Published: January 1, 2005

I have this week's front pages arrayed on the desk around me. There's a picture of dead children lined up on a floor while a mother wails. There's a picture of a man on the beach holding his dead son's hand to his forehead. There are others, each as wrenching as the last.

Human beings have always told stories to explain deluges such as this. Most cultures have deep at their core a flood myth in which the great bulk of humanity is destroyed and a few are left to repopulate and repurify the human race. In most of these stories, God is meting out retribution, punishing those who have strayed from his path. The flood starts a new history, which will be on a higher plane than the old.

Nowadays we find these kinds of explanations repugnant. It is repugnant to imply that the people who suffer from natural disasters somehow deserve their fate. And yet for all the callousness of those tales, they did at least put human beings at the center of history.

In those old flood myths, things happened because human beings behaved in certain ways; their morality was tied to their destiny. Stories of a wrathful God implied that at least there was an active God, who had some plan for the human race. At the end of the tribulations there would be salvation.

If you listen to the discussion of the tsunami this past week, you receive the clear impression that the meaning of this event is that there is no meaning. Humans are not the universe's main concern. We're just gnats on the crust of the earth. The earth shrugs and 140,000 gnats die, victims of forces far larger and more permanent than themselves.

Most of the stories that were told and repeated this week were melodramas. One person freakishly survives while another perishes, and there is really no cause for one's good fortune or the other's bad. A baby survives by sitting on a mattress. Others are washed out to sea and then wash back bloated and dead. There is no human agency in these stories, just nature's awful lottery.

The nature we saw this week is different from the nature we tell ourselves about in the natural history museum, at the organic grocery store and on a weekend outing to the national park. This week nature seems amoral and viciously cruel. This week we're reminded that the word "wilderness" derives from the word for willful and uncontrollable.

This catastrophic, genocidal nature is a long way from the benign and rhythmic circle of life in "The Lion King." It's a long way from the naturalist theology of Thoreau's "Walden" or the writings of John Muir.

The naturalists hold up nature as the spiritual tonic to our vulgar modern world.
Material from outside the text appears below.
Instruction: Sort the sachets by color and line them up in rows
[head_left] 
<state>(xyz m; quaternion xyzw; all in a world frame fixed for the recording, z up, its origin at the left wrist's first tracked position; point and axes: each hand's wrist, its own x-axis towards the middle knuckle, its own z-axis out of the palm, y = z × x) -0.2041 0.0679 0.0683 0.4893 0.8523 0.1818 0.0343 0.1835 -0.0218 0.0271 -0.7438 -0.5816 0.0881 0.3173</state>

They urge us to break down the barriers that alienate us from nature. Live simply and imbibe nature's wisdom. "Probably if our lives were more conformed to nature, we should not need to defend ourselves against her heats and colds, but find her our constant nurse and friend, as do plants and quadrupeds," Thoreau wrote.

Nature doesn't seem much like a nurse or friend this week, and when Thoreau goes on to celebrate the savage wildness of nature, he sounds, this week, like a boy who has seen a war movie and thinks he has experienced the glory of combat.

In short, this week images of something dark and unmerciful were thrust onto a culture that is by temperament upbeat and romantic.

In the newspaper essays and television commentaries reflecting upon it all, there would often be some awkward passage as the author tried to conclude with some easy uplift - a little bromide about how wonderfully we all rallied together, and how we are all connected by our common humanity in times of crisis.

The world's generosity has indeed been amazing, but sometimes we use our compassion as a self-enveloping fog to obscure our view of the abyss. Somehow it's wrong to turn this event into a good-news story so we can all feel warm this holiday season. It's wrong to turn it into a story about us, who gave, rather than about them, whose lives were ruined. It's certainly wrong to turn this into yet another petty political spat, as many tried, disgustingly, to do.

This is a moment to feel deeply bad, for the dead and for those of us who have no explanation.
 
NATO Air said:
The world's generosity has indeed been amazing, but sometimes we use our compassion as a self-enveloping fog to obscure our view of the abyss. Somehow it's wrong to turn this event into a good-news story so we can all feel warm this holiday season.
It is wrong to make people feel bad when they have a sense of satisfaction that the world has responded generously in this great disaster. Just because one might feel good that the world has responded generously does not mean that the horror of what has happened escapes attention. Friends that I was with yesterday were excited that America had offered $350M, but that did not diminish our understanding of the magnitude of the devastation. It is ok for America to feel good about responding positively to the events in South Asia. Japan's offer of $500M made today is great news.
 
alias said:
It is wrong to make people feel bad when they have a sense of satisfaction that the world has responded generously in this great disaster. Just because one might feel good that the world has responded generously does not mean that the horror of what has happened escapes attention. Friends that I was with yesterday were excited that America had offered $350M, but that did not diminish our understanding of the magnitude of the devastation. It is ok for America to feel good about responding positively to the events in South Asia. Japan's offer of $500M made today is great news.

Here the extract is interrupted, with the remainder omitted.